EXERCISE:
Going down the data below, set down exactly the line with "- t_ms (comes" and each line after it through the line with "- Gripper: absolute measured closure"; no other lines.

****************

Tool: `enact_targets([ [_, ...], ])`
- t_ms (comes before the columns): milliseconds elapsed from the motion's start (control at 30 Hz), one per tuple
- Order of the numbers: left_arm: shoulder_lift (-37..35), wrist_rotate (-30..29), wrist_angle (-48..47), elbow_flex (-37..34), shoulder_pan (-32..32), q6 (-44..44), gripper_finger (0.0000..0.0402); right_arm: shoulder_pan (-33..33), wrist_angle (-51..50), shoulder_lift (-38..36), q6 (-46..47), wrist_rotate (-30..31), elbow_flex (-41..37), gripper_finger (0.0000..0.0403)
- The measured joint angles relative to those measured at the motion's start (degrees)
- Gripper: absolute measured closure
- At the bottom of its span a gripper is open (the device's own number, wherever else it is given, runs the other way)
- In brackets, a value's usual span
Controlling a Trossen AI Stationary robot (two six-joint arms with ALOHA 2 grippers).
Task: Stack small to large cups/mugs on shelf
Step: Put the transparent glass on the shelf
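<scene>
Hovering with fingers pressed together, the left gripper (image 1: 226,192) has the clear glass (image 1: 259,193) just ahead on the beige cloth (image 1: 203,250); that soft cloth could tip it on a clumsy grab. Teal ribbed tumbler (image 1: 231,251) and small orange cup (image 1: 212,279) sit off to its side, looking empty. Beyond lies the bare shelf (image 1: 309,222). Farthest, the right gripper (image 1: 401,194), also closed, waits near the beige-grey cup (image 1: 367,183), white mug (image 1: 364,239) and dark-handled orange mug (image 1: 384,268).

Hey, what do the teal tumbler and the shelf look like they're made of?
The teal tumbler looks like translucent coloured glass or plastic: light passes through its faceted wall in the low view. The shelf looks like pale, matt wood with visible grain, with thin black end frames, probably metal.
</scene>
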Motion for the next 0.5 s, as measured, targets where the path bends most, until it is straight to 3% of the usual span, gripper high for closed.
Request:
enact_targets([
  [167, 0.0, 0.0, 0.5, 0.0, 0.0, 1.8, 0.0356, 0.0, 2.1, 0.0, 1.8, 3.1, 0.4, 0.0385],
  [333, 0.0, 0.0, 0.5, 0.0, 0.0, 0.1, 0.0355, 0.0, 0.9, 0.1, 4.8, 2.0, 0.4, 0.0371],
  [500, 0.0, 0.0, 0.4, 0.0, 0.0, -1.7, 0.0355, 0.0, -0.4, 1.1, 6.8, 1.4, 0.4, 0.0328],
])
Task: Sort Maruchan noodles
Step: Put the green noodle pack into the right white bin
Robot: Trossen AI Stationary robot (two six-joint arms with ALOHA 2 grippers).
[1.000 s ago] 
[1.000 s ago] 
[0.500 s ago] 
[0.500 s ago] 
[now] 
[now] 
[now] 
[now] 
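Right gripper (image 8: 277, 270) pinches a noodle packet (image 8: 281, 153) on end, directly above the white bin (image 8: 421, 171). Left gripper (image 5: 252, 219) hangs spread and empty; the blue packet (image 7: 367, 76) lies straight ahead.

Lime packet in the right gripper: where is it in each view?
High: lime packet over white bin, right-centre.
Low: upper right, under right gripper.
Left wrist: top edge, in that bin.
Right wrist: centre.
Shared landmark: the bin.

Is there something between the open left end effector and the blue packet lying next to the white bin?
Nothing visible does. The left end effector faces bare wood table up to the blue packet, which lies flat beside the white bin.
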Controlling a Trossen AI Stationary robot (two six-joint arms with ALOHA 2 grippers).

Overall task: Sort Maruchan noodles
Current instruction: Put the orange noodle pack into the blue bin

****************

SOLUTION:
- t_ms (comes before the columns): milliseconds elapsed from the motion's start (control at 30 Hz), one per tuple
- Order of the numbers: left_arm: shoulder_lift (-37..35), wrist_rotate (-30..29), wrist_angle (-48..47), elbow_flex (-37..34), shoulder_pan (-32..32), q6 (-44..44), gripper_finger (0.0000..0.0402); right_arm: shoulder_pan (-33..33), wrist_angle (-51..50), shoulder_lift (-38..36), q6 (-46..47), wrist_rotate (-30..31), elbow_flex (-41..37), gripper_finger (0.0000..0.0403)
- The measured joint angles relative to those measured at the motion's start (degrees)
- Gripper: absolute measured closure

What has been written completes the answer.